Conclusion
This being my first unguided Laravel project, it has forced me to plan my application and visualise a flow of data through the application, from a route to a controller, to a blade document, to sending a request.
Though with the beginning stages of any language there is a lot to learn from the process.
Weddit has been a wild ride, but very enjoyable. I have learned a lot about Laravel, MVC architecture, php, and frameworks as a whole.
I have learned that making a database structure before you make an application is very, very valuable. that being said, for beginners like me, its hard to get the structure perfect, but that doesn't matter.

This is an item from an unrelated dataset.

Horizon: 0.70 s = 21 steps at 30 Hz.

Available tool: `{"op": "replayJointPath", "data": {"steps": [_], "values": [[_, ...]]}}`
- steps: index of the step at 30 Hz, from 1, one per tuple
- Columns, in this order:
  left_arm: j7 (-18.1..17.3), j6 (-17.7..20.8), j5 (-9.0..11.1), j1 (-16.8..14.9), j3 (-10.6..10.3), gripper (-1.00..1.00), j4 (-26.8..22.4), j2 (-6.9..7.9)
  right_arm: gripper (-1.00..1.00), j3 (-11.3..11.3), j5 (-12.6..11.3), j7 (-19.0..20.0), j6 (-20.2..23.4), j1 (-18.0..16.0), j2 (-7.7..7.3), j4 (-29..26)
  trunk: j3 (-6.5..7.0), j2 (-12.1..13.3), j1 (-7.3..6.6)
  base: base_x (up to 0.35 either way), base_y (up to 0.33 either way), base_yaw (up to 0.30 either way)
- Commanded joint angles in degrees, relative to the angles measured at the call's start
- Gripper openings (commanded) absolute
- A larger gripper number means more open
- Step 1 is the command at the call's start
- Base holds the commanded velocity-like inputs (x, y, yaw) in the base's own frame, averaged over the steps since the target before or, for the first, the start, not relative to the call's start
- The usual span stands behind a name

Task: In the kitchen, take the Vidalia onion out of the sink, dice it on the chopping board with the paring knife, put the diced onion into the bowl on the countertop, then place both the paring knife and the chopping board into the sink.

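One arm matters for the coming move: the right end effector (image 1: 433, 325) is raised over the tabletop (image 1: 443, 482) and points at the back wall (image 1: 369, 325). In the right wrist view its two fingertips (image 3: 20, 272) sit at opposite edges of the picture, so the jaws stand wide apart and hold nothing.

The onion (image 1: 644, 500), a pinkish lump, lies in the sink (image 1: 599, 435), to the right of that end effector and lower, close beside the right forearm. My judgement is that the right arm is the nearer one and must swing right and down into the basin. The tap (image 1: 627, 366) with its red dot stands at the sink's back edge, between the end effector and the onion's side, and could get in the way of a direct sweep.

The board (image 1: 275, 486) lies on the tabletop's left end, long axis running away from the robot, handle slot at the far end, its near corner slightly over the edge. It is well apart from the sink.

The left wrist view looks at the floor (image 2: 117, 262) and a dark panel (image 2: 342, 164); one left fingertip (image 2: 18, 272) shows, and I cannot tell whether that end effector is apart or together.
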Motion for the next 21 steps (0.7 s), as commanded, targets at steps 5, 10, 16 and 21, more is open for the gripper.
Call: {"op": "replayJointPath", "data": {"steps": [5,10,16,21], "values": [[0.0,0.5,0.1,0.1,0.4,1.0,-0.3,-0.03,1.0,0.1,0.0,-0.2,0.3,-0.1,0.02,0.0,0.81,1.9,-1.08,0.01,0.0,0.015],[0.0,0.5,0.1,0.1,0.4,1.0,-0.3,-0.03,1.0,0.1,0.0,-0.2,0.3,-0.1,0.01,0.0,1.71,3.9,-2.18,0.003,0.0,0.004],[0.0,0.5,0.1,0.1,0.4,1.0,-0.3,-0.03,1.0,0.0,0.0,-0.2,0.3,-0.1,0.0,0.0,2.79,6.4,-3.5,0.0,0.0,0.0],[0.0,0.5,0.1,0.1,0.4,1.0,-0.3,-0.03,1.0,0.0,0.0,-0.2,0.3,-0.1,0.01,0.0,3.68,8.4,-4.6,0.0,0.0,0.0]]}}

I have also learned to read the docs. It's almost a joke how every StackOverflow article reply contains 'its in the docs.' or 'per the documentation'.
Well, there's a reason.
Once you familiarise yourself with them, Laravel has some of the most user-friendly docs out there, and have saved me from insanity quite a few times over this project.
lastly, take things one step at a time. I have the tendancy to give up on something after it doesn't work and drift on to another thing - leaving a trail of unfinished jobs around my project (seriously, my github updates contain about 50 things I half worked on). Take something, stick with it, tough it out.
in terms of future steps, there are A LOT of things I would like to implement that I didn't have the time to.
- polymorphic likes
- user profiles
- follow users so they appear in your timeline
- add video support
- subweddit tags
- user flairs
- 'top' and 'hot' filter for timeline for trending posts.